Kosmos 497
- Mission type: ABM radar target
- COSPAR ID: 1972-048A
- SATCAT no.: 06076

Spacecraft properties
- Spacecraft type: DS-P1-I
- Manufacturer: Yuzhnoye
- Launch mass: 300 kilograms (660 lb)

Start of mission
- Launch date: 30 June 1972, 09:19:49 UTC
- Rocket: Kosmos-2I 63SM
- Launch site: Plesetsk 133/1

End of mission
- Decay date: 7 November 1973

Orbital parameters
- Reference system: Geocentric
- Regime: Low Earth
- Perigee altitude: 271 kilometres (168 mi)
- Apogee altitude: 787 kilometres (489 mi)
- Inclination: 70.9 degrees
- Period: 95.2 minutes

= Kosmos 497 =

Soviet radar calibration satellite

Kosmos 497 (Космос 497 meaning Cosmos 497), also known as DS-P1-I No.12 was a satellite which was used as a radar target for anti-ballistic missile tests. It was launched by the Soviet Union in 1972 as part of the Dnepropetrovsk Sputnik programme.

It was launched aboard a Kosmos-2I 63SM rocket, from Site 133/1 at Plesetsk. The launch occurred at 09:19:49 UTC on 30 June 1972.
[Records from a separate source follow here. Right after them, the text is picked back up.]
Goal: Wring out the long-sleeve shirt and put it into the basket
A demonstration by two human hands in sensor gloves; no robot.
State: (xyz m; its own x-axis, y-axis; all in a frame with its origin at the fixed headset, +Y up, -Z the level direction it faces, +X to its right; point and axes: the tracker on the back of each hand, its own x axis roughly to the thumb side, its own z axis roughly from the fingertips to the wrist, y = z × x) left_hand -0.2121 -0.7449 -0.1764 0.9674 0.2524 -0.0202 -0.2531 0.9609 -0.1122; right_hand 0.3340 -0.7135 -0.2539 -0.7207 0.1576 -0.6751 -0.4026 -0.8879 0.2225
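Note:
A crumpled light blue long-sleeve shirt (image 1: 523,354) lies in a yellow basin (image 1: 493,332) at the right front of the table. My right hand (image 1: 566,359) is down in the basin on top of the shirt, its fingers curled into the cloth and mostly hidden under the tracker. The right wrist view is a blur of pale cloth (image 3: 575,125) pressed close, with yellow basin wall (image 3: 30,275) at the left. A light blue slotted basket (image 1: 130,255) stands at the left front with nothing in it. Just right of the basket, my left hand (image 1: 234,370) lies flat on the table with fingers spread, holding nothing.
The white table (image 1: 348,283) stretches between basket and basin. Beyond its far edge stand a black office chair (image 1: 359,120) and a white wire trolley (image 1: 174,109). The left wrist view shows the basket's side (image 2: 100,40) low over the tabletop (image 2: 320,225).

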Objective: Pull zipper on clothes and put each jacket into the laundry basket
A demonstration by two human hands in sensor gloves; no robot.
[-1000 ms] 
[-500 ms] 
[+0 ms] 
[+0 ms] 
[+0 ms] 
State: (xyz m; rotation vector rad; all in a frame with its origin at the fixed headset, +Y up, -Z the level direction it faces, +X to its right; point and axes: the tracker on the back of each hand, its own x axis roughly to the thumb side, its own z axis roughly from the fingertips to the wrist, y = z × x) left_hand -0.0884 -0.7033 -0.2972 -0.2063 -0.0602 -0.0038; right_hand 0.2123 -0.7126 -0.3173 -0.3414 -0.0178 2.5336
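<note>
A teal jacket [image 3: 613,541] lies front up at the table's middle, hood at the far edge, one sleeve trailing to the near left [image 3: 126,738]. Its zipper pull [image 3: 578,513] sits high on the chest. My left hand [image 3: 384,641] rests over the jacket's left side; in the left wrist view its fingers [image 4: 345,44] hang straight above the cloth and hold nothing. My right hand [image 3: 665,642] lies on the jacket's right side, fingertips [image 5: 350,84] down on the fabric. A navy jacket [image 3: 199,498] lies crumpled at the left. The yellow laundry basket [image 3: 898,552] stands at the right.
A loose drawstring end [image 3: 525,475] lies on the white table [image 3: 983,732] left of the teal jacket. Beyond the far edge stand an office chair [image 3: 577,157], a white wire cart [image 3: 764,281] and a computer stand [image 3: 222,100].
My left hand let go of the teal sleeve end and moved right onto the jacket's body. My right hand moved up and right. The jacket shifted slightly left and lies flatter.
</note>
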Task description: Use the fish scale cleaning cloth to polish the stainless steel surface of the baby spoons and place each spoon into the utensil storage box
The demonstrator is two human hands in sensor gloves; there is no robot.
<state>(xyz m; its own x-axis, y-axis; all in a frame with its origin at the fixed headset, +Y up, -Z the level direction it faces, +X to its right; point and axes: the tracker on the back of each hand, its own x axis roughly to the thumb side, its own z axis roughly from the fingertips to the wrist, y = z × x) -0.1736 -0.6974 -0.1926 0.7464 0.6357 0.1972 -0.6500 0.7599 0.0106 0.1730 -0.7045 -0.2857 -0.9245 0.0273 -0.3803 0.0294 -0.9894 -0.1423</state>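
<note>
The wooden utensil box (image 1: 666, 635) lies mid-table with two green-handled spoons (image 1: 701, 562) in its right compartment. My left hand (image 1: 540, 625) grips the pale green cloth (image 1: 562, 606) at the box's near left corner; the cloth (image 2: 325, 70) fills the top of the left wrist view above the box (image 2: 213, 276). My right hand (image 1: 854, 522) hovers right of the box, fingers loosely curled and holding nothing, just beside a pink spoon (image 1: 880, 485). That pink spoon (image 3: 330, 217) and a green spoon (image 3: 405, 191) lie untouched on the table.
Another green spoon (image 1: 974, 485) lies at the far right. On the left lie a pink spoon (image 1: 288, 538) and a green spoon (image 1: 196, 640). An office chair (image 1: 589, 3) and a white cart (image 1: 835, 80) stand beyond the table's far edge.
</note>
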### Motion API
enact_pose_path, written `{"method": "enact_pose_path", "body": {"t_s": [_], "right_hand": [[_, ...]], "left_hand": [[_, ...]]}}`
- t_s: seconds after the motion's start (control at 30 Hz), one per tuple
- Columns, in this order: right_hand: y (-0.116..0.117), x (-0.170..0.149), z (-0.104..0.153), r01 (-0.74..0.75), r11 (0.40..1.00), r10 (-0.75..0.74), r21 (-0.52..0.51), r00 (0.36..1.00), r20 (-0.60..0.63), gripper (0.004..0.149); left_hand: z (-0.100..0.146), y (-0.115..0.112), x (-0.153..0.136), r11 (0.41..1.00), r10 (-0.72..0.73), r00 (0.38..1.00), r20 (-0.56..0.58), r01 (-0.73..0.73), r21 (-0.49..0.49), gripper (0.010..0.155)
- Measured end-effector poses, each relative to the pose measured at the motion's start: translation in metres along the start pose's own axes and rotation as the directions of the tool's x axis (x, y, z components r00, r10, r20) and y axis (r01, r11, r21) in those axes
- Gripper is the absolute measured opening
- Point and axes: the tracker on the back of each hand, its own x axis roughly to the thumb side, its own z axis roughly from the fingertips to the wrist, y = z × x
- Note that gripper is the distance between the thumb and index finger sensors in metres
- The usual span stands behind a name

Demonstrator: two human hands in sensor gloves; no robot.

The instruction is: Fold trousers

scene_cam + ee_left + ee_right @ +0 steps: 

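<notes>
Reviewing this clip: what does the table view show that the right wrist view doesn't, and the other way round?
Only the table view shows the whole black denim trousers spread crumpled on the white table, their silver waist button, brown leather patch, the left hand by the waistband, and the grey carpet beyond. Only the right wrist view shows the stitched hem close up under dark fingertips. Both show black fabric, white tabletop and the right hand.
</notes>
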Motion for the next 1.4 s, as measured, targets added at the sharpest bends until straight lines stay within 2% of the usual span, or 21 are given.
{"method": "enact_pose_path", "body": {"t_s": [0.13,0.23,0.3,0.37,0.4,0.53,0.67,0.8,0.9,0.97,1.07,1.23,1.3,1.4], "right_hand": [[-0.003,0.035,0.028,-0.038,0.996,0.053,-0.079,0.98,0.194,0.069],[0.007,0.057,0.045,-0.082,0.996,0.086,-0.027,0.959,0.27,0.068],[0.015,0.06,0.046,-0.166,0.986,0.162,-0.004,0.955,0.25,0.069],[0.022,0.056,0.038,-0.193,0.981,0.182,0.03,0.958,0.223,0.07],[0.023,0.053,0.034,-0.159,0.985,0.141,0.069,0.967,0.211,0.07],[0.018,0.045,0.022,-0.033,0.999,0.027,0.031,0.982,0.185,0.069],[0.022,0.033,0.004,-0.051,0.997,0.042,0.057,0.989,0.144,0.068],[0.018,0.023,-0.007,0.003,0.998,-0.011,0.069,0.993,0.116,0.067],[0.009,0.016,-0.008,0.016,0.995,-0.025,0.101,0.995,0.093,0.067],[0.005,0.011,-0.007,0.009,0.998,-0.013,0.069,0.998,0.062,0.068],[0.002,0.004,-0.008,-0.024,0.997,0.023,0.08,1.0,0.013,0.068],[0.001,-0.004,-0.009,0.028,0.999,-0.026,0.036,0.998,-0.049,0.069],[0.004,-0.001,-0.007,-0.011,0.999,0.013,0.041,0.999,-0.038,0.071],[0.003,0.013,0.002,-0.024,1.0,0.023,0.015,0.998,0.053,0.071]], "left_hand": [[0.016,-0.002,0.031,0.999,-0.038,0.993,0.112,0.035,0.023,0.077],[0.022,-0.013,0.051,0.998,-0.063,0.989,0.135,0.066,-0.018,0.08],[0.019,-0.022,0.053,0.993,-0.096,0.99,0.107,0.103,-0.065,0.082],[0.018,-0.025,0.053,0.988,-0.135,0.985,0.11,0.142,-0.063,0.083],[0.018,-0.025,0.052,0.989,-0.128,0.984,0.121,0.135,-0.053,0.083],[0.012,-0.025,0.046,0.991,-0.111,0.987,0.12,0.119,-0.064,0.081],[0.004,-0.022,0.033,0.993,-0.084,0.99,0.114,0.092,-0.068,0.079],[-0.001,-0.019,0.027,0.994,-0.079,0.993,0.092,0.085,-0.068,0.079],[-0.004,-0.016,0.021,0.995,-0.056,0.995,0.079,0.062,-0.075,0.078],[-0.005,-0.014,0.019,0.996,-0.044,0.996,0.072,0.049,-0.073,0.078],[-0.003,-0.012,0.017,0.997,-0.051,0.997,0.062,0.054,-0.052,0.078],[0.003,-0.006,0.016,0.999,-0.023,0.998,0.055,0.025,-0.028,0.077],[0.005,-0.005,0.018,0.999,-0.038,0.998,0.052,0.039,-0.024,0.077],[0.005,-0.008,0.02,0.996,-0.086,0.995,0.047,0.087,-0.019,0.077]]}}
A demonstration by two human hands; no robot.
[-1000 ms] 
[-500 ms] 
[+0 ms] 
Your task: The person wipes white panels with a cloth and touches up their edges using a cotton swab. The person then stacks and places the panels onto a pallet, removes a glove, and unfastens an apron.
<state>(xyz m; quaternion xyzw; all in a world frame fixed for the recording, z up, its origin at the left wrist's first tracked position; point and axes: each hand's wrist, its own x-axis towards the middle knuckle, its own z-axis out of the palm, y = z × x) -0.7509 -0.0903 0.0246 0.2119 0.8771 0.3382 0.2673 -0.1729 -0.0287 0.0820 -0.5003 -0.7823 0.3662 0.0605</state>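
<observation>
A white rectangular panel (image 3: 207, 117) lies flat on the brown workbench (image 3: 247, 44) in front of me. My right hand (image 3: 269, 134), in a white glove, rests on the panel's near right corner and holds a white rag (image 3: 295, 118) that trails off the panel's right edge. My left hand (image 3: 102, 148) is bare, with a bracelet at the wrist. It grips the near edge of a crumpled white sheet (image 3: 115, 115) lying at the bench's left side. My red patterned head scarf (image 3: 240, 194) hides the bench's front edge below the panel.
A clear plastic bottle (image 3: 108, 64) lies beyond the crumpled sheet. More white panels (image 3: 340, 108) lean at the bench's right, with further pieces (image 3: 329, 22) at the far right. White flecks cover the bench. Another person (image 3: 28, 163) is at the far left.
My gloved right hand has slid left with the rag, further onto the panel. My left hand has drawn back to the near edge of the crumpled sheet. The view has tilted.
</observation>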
Kosmos 497 was placed into a low Earth orbit with a perigee of 271 km, an apogee of 787 km, 70.9 degrees of inclination, and an orbital period of 95.2 minutes. It decayed from orbit on 7 November 1973.

Kosmos 497 was the twelfth of nineteen DS-P1-I satellites to be launched. Of these, all reached orbit successfully except the seventh.